🤖 AI Summary
This work studies distribution testing under differential privacy, leveraging unreliable yet publicly available auxiliary prior information to improve statistical efficiency—specifically for uniformity, identity, and closeness testing. We propose the first differentially private *enhanced* distribution testing framework and design optimal, adaptive algorithms whose sample complexity smoothly decreases with the quality of the auxiliary prior, achieving (up to logarithmic factors) minimax-optimal sample complexity under given privacy budgets.

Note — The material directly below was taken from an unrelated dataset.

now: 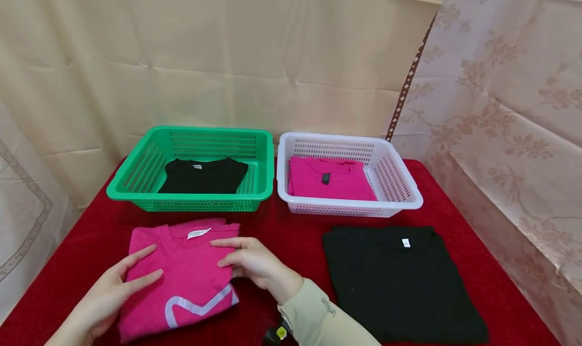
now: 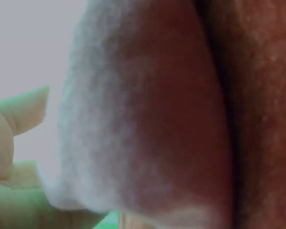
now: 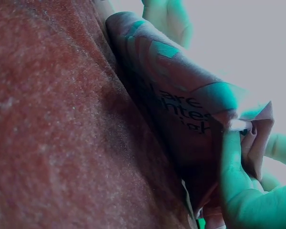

We further establish matching information-theoretic lower bounds. Theoretically and empirically, our approach significantly reduces the privacy cost when high-quality auxiliary information is available, marking the first method that jointly optimizes auxiliary prior utilization and differential privacy constraints.
📝 Abstract
We extend the framework of augmented distribution testing (Aliakbarpour, Indyk, Rubinfeld, and Silwal, NeurIPS 2024) to the differentially private setting. This captures scenarios where a data analyst must perform hypothesis testing tasks on sensitive data, but is able to leverage prior knowledge (public, but possibly erroneous or untrusted) about the data distribution. We design private algorithms in this augmented setting for three flagship distribution testing tasks, uniformity, identity, and closeness testing, whose sample complexity smoothly scales with the claimed quality of the auxiliary information. We complement our algorithms with information-theoretic lower bounds, showing that their sample complexity is optimal (up to logarithmic factors).